**WORK INSTRUCTIONS**
Nothing outside the range is wanted. Repeat exactly the lines below from the one with "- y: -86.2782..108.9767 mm" through the one with "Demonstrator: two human".

**EXERCISE DATA**
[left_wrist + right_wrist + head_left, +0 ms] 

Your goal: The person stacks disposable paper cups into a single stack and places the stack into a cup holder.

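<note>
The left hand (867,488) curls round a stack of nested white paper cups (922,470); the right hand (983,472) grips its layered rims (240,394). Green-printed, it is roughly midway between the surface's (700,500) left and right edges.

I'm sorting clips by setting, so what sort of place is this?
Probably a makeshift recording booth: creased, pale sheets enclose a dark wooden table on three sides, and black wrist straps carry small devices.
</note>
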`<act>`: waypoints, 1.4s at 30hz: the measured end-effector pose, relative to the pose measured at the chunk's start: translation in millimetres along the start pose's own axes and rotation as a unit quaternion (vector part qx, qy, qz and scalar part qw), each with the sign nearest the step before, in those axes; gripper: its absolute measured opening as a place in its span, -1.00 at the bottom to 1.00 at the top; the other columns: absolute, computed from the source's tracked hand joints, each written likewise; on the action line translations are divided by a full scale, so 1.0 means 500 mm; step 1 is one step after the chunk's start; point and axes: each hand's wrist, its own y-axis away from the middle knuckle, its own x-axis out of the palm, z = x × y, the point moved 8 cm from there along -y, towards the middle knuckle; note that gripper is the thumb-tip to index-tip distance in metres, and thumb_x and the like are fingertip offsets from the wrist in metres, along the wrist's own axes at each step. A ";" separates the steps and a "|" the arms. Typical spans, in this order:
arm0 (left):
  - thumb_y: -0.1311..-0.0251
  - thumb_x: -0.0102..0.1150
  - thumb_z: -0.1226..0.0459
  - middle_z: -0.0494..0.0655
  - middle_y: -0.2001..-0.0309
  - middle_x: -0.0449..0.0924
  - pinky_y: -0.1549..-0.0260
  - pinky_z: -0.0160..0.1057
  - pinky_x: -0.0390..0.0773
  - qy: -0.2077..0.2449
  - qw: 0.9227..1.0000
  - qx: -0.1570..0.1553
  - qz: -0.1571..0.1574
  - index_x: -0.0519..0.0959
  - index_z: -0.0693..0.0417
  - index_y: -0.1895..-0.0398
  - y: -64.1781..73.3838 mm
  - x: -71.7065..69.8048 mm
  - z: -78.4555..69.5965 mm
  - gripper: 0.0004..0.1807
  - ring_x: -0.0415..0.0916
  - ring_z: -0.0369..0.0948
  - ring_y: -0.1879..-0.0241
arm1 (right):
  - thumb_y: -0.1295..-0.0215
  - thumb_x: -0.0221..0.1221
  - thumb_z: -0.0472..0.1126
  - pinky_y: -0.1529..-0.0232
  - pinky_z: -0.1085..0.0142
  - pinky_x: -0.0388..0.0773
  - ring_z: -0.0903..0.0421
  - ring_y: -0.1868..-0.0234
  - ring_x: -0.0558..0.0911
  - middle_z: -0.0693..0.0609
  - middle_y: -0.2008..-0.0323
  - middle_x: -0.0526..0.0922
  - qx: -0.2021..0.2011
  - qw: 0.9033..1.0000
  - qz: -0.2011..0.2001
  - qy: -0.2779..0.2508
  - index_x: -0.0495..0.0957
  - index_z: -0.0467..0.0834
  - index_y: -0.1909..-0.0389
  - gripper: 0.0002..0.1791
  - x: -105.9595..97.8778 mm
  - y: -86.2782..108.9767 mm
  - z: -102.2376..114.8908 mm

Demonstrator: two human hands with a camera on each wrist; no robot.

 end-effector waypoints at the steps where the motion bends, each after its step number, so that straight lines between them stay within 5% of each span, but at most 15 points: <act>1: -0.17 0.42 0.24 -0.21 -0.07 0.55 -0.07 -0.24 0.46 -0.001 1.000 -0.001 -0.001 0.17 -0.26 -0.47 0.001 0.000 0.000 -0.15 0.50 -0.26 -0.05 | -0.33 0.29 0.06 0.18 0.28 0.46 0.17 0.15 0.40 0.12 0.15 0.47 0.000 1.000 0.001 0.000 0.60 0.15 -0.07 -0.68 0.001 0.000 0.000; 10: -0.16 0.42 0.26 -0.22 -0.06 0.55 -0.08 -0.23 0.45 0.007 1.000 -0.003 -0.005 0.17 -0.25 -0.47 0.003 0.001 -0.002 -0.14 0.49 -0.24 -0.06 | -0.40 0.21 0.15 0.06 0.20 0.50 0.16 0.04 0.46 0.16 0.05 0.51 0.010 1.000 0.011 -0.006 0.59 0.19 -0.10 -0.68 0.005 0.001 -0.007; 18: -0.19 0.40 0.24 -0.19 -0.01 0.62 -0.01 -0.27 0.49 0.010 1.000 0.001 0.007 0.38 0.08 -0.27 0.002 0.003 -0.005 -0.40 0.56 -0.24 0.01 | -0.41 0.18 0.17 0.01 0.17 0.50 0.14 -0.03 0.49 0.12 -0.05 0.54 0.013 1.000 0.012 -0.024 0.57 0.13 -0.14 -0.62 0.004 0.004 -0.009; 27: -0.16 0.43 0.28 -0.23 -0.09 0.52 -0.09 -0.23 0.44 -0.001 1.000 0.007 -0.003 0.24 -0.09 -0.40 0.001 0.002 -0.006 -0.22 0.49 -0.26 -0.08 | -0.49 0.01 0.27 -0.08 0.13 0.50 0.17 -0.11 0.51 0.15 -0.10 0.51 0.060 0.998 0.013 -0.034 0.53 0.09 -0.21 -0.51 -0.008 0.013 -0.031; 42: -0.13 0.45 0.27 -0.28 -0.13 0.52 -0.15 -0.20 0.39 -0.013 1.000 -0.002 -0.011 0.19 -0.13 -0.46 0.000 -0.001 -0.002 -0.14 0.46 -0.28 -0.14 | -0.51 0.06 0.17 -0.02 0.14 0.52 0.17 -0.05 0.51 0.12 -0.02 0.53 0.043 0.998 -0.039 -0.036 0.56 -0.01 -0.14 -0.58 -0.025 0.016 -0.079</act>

**ANSWER FOR THIS EXERCISE**
  - y: -86.2782..108.9767 mm
  - z: -102.2376..114.8908 mm

Demonstrator: two human hands with a camera on each wrist; no robot.

This output is now complete.